Ela riu fraco e balançou a cabeça em negação.

 - Era de e imaginar. Ela me fuzilou com seu olhar verde, parece que a mortal já desconfiava de minha existência.

 

  Ela se sentou na poltrona e eu me sentei na oposta á sua frente.

- De que mais você gosta Stephanie? Ela levantou o olhar para encontrar o meu.

 

- Observar ás estrelas. Ela sorriu e baixou o olhar para o livro.

 

- Algum dia vou te levar em um lugar para vê-las. Minha voz foi um impulso, e eu não acreditava no que tinha dito, eu me imaginava com ela em dos mais altos pinheiros, em uma noite de lua cheia e várias estrelas no céu. Em um instante minha mente foi tocada por imagens embaraçosas: Ela e Matthew Uley se beijando, e agora eu me beijando com ela. Mas havia uma questão, aqueles pensamentos não eram meus... Eram dela! Aquilo era uma extensão do meu poder, eu podia ler ou sei lá, qualquer coisa vindo daquela menina frágil á minha frente. A voz dela me acordou da inércia:

- E você Cristhian, o quer fazer da vida? Ela arqueou as sobrancelhas.

 

Aquela pergunta, não fazia muito sentido. Eu podia ser várias coisas, eu tenho a eternidade.

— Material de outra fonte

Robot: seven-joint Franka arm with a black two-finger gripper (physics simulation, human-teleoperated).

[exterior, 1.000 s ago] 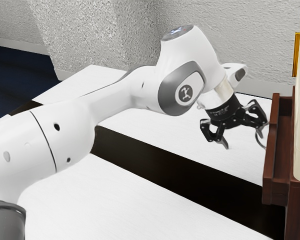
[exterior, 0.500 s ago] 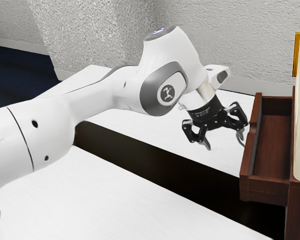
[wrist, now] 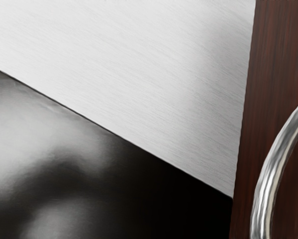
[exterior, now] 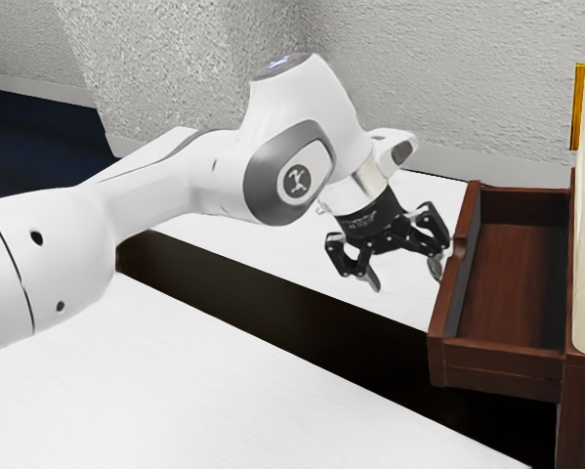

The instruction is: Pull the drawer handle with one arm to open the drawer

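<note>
Gaping: claw (exterior: 406, 277) spread, nr. hdl. (wrist: 268, 184) | drwr. (exterior: 497, 362) open (dk. brown, btw)

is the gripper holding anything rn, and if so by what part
Nothing is held: the gripper is open, its two fingers well apart, one beside the drawer's handle. I can't tell whether it hooks the handle.

Drawer front (wrist: 275, 55): red-brown wood, dark vertical-free grain running lengthwise. Handle (wrist: 269, 179): bright metal, curved, partly in view, lying over the wood of the drawer front. Tabletop (wrist: 129, 64): white, fine streaks, grey shading near the wood. Dark surface (wrist: 163, 199): black, cloudy pale patches, meeting the tabletop along one straight edge.
</note>
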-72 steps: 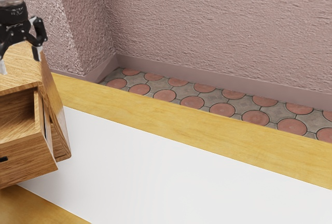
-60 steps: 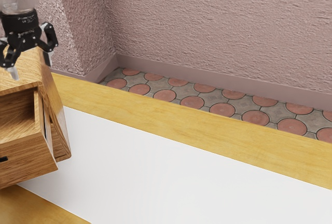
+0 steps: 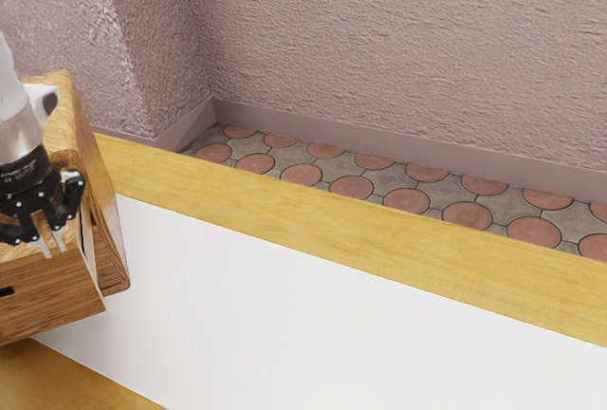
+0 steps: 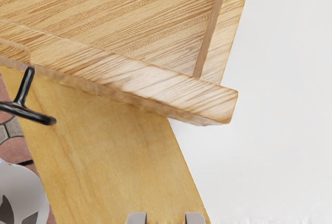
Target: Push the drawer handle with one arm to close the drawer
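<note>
The wooden drawer (image 3: 47,298) is open. It sticks out of the wooden cabinet (image 3: 106,211), which sits on the surface (image 3: 313,211) at the exterior view's left. The drawer's black handle (image 4: 27,111) pokes out from its front, close to the edge of the surface.

The fingers (image 3: 59,242) are open, with a gap between them. They point down near the top of the drawer's front, by the corner at the exterior view's right. I can't tell if they touch the wood. The handle is off to one side of them, well apart.

The surface is yellow wood with a big white strip (image 3: 313,306) along its middle. Past its long far edge is a floor (image 3: 351,188) with round red tiles, and then a bumpy pink wall (image 3: 398,49). Near the handle, past the edge of the surface, is a round whitish thing (image 4: 23,190) with dark patches. I can't tell what it is.
</note>
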Controlling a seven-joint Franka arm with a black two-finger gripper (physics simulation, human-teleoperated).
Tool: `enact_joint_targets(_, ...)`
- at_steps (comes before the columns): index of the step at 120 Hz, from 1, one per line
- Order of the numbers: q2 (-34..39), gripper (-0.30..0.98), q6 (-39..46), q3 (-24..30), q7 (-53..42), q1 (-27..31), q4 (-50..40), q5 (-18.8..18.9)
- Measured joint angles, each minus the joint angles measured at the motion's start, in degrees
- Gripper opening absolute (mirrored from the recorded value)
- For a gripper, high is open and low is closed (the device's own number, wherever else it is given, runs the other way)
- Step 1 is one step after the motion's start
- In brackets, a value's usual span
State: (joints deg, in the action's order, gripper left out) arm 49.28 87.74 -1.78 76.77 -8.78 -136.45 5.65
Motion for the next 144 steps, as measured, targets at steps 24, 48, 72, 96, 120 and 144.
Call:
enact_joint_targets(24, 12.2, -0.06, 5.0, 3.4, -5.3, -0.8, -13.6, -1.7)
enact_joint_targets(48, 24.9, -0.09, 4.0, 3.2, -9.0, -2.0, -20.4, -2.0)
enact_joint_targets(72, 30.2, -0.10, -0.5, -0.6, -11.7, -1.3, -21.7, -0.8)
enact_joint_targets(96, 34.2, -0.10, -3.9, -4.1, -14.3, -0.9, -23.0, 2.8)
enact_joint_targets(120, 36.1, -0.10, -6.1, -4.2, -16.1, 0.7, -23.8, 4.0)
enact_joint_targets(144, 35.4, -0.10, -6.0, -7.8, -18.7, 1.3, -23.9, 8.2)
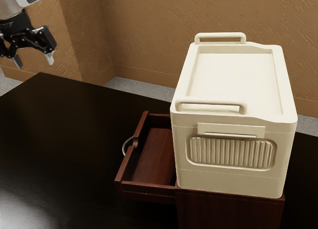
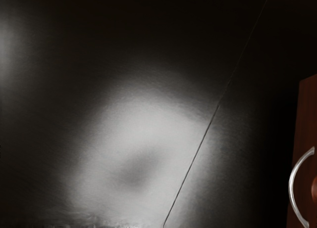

Mas, com toda certeza eu queria ser como Carlisle, adquirir imunidade contra o sangue humano e poder ajudar ás pessoas, eu nunca fui mal e nunca quis ser, mas aquela menina despertou um monstro dentro de mim.

 

- Médico, eu quero ser um médico, Quero ajudar ás pessoas. Peguei um livro de poesia em cima da mesa, ao final da frase.

 

Um sorriso estonteante surgiu em seus lábios carnudos. E que sorriso, como ela podia ser assim? Sorrir por tudo? Ela era um anjo, um anjo que eu queria pra mim. Queria tomar seus lábios e fazê-la minha, somente minha.

 

- E você? Dei um sorriso gentil.

- Não sei, eu tenho tanto pra viver ainda. Ela respirou fundo. Eu não sei o que vou fazer, porque eu não sei o futuro. Ela sorriu irônica agora e eu ri fraco.

 

Levantamos-nos ao mesmo tempo e acabamos nos batendo. Ela se segurou em meus ombros para buscar apoio. Minhas mãos seguravam sua cintura, um brilho estava em seu olhar e era impossível não beijá-la.